Grading rubric (12 points): - Accurate and substantive identification of at least four mechanisms contributing to the gap: 4 pts - Evidence that the analysis draws from multiple parts of the book, not just Part I: 2 pts - Quality and realism of the personal pathway proposed: 3 pts - Evidence of genuine personal reflection (not generic advice): 2 pts - Writing quality and coherence: 1 pt


SECTION D: Personal Reflection (10 points)

Final Question: At the beginning of this course, you completed the Learning Audit (Appendix C) for the first time. Complete it now, in the space below or on a separate sheet, and compare your scores section by section to your initial assessment.

In 400–500 words, reflect on: 1. Which sections showed the most meaningful change? What specifically drove that change? 2. Which sections changed less than you expected or hoped? What do you think explains this? 3. Name one learning practice you have adopted that you intend to maintain for the rest of your life, and explain specifically how you will maintain it against the forces that cause good habits to degrade. 4. What will you learn next, using the tools from this course?

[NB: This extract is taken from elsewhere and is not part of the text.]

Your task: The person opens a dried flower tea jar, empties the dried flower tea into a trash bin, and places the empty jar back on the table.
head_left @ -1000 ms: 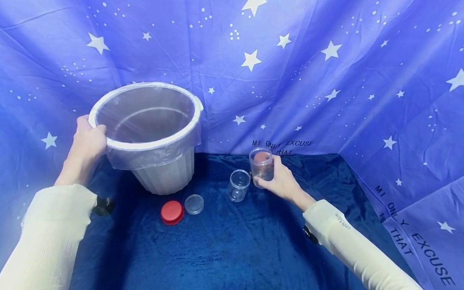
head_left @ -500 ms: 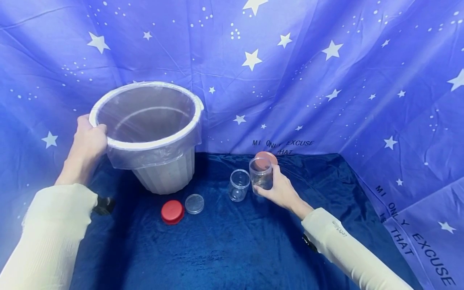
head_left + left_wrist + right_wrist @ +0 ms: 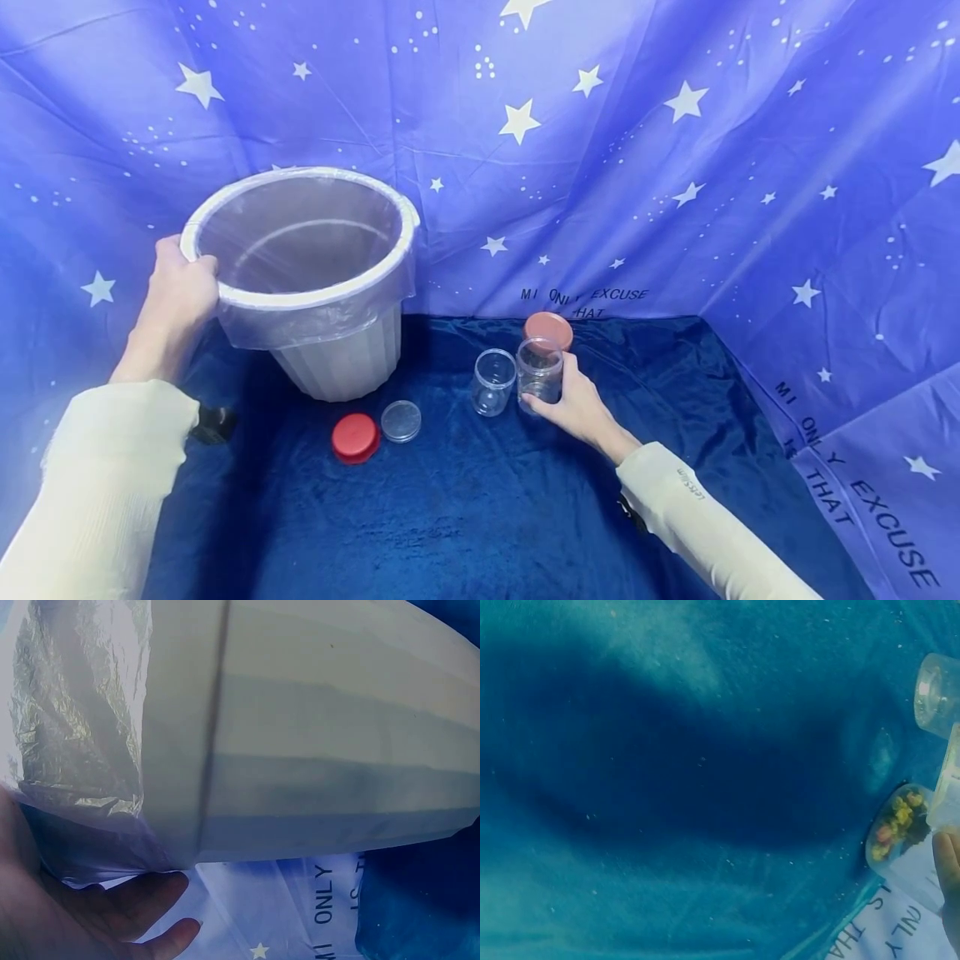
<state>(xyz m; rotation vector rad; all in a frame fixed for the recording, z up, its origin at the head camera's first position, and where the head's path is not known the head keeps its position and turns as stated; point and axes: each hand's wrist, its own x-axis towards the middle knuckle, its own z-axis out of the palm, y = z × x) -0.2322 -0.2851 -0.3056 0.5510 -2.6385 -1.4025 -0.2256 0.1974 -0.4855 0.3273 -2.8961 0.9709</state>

Grading note (10 points): This question is not graded on the level of the scores or the impressiveness of the improvements. It is graded entirely on: (a) specificity — do the answers name specific practices, specific barriers, and specific plans? (b) honesty — does the student acknowledge genuine areas of difficulty without pretending everything worked perfectly? (c) evidence of integration — do the answers use course concepts accurately to explain what happened? A student who honestly reports moderate change and thoughtfully explains the barriers demonstrates as much genuine learning as a student who claims dramatic transformation.